Package {cyclicwave}


Type: Package
Title: Cyclic Wave Analysis for Time-Series Clustering
Version: 0.1.0
Description: A modular toolkit for feature extraction and density-based clustering of time-series data. It provides classical statistical, discrete wavelet, Hilbert-based phase, and circular statistical features. The Hilbert-based phase representation can support the analysis of periodic patterns, phase relationships, and circular behavior in time-series data. The package supports DBSCAN and OPTICS clustering, cluster evaluation, visualization, data preparation, and comparison of multiple feature extraction and clustering combinations. Methods are described in Karakaya and Purutcuoglu (2026) <doi:10.15672/hujms.1821412> and Karakaya et al. (2026) <doi:10.1007/978-3-032-17020-0_27>.
License: MIT + file LICENSE
Encoding: UTF-8
LazyData: true
Imports: stats, utils, dbscan, gsignal, waveslim, MASS, e1071, ggplot2
Suggests: FNN, testthat (≥ 3.0.0), knitr, rmarkdown
Config/testthat/edition: 3
Config/roxygen2/version: 8.0.0
Depends: R (≥ 3.5.0)
VignetteBuilder: knitr
NeedsCompilation: no
Packaged: 2026-06-25 23:37:58 UTC; buaht
Author: Şule Şevval Karakaya [aut, cre], Ahmet Bursalı [aut], Vilda Purutçuoğlu [aut]
Maintainer: Şule Şevval Karakaya <sule.karakaya@metu.edu.tr>
Repository: CRAN
Date/Publication: 2026-07-03 12:00:08 UTC

M Statistic

Description

Calculates a leave-one-out circular statistic that measures how strongly one angular observation affects the mean resultant length.

Usage

M_statistic(theta, weights)

Arguments

theta

Numeric vector containing angles in radians.

weights

Numeric vector containing observation weights.

Value

Maximum M statistic across all observations.


A-Star Statistic

Description

Calculates an observation-level circular distance measure using the shortest angular separation between pairs of angles.

Usage

a_star_statistic(theta)

Arguments

theta

Numeric vector containing angles in radians.

Value

Maximum normalized angular distance value.


A Statistic

Description

Calculates an observation-level circular distance measure based on pairwise cosine differences.

Usage

a_statistic(theta)

Arguments

theta

Numeric vector containing angles in radians.

Value

Maximum normalized distance value.


Analytic Signal

Description

Calculates the complex analytic signal of a numeric vector or matrix using the Hilbert transform.

Usage

analytic_signal(X, axis = c("time", "feature"))

Arguments

X

Numeric vector, matrix, or data frame.

axis

Direction in which the Hilbert transform is applied. Available options are "time" and "feature".

Value

A complex matrix with the same dimensions as the input.

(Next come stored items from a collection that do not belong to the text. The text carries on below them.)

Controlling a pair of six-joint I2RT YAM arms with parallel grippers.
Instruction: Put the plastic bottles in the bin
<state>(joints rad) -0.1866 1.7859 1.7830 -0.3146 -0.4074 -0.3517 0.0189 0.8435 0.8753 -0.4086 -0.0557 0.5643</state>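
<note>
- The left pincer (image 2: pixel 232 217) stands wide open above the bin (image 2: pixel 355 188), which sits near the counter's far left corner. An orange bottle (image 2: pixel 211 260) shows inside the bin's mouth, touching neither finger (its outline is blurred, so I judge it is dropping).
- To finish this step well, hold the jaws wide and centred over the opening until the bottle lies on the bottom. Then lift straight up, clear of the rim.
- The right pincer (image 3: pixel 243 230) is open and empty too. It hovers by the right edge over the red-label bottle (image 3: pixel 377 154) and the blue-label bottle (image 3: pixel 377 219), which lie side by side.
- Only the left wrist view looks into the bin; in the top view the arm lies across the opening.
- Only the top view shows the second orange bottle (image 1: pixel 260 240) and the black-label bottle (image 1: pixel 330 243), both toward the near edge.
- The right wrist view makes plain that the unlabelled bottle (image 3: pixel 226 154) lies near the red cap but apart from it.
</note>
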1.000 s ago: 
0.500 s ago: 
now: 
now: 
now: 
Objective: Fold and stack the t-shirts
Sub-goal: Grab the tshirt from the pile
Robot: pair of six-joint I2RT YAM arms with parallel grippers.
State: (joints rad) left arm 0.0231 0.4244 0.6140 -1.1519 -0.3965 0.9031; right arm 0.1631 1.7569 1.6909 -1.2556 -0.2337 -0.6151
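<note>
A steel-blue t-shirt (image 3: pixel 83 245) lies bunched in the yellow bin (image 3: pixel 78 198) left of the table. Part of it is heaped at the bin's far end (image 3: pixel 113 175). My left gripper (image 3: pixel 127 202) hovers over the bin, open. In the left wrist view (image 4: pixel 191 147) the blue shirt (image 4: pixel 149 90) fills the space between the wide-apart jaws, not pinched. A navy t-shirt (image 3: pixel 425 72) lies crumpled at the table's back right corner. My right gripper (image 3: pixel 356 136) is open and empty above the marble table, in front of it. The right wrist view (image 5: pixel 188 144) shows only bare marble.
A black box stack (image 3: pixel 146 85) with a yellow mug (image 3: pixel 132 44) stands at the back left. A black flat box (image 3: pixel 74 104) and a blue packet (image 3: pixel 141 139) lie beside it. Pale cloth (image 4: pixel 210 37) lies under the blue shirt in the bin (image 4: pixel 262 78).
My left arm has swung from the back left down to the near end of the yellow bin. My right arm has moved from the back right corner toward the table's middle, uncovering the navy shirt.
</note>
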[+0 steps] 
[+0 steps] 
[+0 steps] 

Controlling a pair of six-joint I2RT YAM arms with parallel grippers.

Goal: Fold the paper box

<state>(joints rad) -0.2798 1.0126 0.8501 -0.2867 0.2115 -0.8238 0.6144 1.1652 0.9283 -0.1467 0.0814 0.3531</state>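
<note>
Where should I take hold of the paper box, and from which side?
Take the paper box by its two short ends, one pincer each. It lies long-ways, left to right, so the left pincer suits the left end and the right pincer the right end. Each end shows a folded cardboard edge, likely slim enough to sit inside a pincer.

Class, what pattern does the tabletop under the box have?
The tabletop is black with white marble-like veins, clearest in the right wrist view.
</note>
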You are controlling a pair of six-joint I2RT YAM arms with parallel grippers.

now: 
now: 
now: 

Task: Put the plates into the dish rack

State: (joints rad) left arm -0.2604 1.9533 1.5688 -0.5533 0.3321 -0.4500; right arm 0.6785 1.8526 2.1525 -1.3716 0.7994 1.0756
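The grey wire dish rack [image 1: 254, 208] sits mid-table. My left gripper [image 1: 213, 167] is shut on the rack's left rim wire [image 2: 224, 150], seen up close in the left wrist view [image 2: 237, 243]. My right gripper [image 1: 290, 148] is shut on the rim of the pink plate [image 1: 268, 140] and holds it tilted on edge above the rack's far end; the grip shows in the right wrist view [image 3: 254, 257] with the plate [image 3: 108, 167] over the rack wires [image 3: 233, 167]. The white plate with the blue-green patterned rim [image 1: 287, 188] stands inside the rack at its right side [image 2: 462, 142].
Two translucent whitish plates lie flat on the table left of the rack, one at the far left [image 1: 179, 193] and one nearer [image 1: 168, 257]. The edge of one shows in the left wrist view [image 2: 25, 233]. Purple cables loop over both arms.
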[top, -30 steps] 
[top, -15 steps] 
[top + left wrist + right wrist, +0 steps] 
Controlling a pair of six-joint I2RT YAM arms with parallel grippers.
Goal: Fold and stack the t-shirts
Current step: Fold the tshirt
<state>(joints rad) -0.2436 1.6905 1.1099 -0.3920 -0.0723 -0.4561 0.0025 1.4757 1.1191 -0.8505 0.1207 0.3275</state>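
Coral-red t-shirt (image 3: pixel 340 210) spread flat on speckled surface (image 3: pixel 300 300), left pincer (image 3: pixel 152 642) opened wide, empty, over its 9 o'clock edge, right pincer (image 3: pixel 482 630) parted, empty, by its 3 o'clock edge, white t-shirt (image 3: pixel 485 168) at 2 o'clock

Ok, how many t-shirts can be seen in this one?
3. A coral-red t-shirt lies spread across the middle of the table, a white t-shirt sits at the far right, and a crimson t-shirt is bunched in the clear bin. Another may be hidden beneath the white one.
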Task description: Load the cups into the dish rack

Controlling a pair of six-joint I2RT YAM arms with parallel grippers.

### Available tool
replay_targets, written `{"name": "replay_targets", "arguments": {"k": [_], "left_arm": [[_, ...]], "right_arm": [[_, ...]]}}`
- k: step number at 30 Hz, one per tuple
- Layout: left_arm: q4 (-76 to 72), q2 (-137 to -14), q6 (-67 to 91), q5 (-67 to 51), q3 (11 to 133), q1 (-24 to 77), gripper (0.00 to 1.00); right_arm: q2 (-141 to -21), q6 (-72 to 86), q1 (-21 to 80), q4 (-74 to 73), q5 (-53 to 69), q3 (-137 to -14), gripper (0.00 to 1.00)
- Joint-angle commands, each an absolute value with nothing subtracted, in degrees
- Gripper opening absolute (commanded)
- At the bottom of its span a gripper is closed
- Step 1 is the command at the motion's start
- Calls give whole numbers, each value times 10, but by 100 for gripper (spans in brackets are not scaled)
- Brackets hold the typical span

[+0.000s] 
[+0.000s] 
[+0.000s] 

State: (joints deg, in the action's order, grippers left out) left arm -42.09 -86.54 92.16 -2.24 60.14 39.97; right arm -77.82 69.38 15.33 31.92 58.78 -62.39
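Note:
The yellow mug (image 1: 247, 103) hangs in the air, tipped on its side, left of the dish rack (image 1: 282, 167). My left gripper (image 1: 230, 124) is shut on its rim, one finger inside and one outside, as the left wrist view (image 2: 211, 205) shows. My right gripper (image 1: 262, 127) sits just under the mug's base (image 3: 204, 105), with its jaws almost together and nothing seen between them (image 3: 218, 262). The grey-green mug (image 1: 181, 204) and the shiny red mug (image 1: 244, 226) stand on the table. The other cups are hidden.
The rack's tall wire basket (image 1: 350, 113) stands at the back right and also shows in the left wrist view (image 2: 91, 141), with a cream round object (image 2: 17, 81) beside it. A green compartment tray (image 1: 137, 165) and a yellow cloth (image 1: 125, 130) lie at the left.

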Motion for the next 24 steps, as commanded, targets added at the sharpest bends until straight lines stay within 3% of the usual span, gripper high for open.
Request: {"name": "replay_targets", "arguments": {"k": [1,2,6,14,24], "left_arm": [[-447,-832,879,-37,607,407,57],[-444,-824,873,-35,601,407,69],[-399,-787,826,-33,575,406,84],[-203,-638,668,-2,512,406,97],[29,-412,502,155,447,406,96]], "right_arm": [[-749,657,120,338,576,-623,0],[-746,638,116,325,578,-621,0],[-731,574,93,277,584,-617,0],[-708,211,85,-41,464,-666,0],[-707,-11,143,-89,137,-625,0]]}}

Match Predicted Cluster Labels

Description

Matches each predicted cluster label to the true label with which it has the largest overlap.

Usage

best_map(true_labels, pred_labels)

Arguments

true_labels

Vector containing the known class labels.

pred_labels

Vector containing the predicted cluster labels.

Value

A numeric vector containing the matched predicted labels.


Chord Length Statistic

Description

Calculates an observation-level distance measure using chord lengths between angular values on the unit circle.

Usage

chord_length(theta)

Arguments

theta

Numeric vector containing angles in radians.

Value

Maximum normalized chord-length value.


Circular Mean

Description

Calculates the weighted or unweighted mean direction of angular values.

Usage

circ_mean(theta, weights = NULL)

Arguments

theta

Numeric vector containing angles in radians.

weights

Optional numeric vector containing observation weights.

Value

Mean direction in radians between -pi and pi.


Mean Resultant Length

Description

Measures the concentration of angular values around their mean direction. Values close to 1 indicate strong concentration, while values close to 0 indicate greater angular dispersion.

Usage

circ_r(theta, weights = NULL)

Arguments

theta

Numeric vector containing angles in radians.

weights

Optional numeric vector containing observation weights.

Value

Numeric value between 0 and 1.


Circular Standard Deviation

Description

Calculates circular standard deviation from the mean resultant length. Larger values indicate greater angular dispersion.

Usage

circ_std(theta, weights = NULL)

Arguments

theta

Numeric vector containing angles in radians.

weights

Optional numeric vector containing observation weights.

Value

Non-negative numeric value.


Circular Variance

Description

Measures angular dispersion using the mean resultant length. Values close to 0 indicate low dispersion, while values close to 1 indicate high dispersion.

Usage

circ_var(theta, weights = NULL)

Arguments

theta

Numeric vector containing angles in radians.

weights

Optional numeric vector containing observation weights.

Value

Numeric value between 0 and 1.


Calculate Circular Distance Measures

Description

Calculates one or more circular statistics for the same angular vector.

Usage

circular_distance_measures(
  theta,
  weights = NULL,
  measures = c("mardia_kurtosis", "M_statistic", "a_statistic", "a_star_statistic",
    "chord_length")
)

Arguments

theta

Numeric vector containing angles in radians.

weights

Optional numeric vector containing observation weights. Weights are required for Mardia kurtosis and the M statistic.

measures

Character vector containing the names of the measures to calculate.

Value

Named numeric vector containing the selected measure values.


Clustering Accuracy

Description

Calculates clustering accuracy after matching predicted cluster labels to the known class labels.

Usage

cluster_accuracy(true_labels, pred_labels)

Arguments

true_labels

Vector containing the known class labels.

pred_labels

Vector containing the predicted cluster labels.

Value

A numeric accuracy value between 0 and 1.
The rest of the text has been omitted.